PROBLEM STATEMENT: When copying the listing below, skip every picture and keep each word as it stands.

DATASET SECTION:

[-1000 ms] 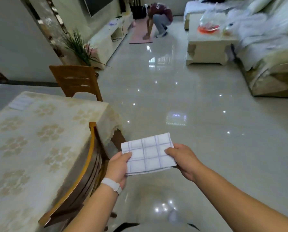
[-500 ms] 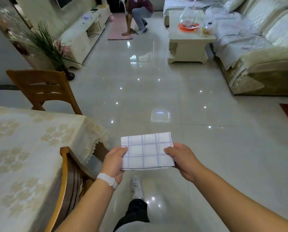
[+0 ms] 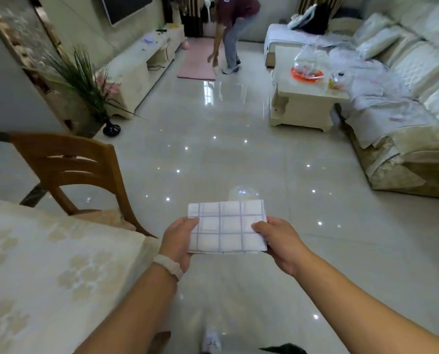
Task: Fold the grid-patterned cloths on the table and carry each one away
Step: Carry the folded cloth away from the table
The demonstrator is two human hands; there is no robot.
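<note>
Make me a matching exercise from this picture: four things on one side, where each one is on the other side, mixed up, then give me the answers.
Things
1. folded white cloth with a purple grid
2. brown wooden chair
3. pink floor mat
4. orange plastic tray

Places
A. on the pale coffee table
B. held between the left hand and the right hand
C. far across the room, beside the stooping person
D. at the edge of the table with the cream floral tablecloth

Pairs: 1-B, 2-D, 3-C, 4-A
</note>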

RESPONSE BOX:
[-1000 ms] 
[-500 ms] 
[+0 ms] 
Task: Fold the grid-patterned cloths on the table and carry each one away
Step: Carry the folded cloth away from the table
The demonstrator is two human hands; there is no robot.
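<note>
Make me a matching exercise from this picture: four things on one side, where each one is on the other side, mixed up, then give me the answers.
Things
1. folded white cloth with a purple grid
2. brown wooden chair
3. pink floor mat
4. orange plastic tray

Places
A. on the pale coffee table
B. held between the left hand and the right hand
C. far across the room, beside the stooping person
D. at the edge of the table with the cream floral tablecloth

Pairs: 1-B, 2-D, 3-C, 4-A
</note>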

Nothing more is required for this exercise.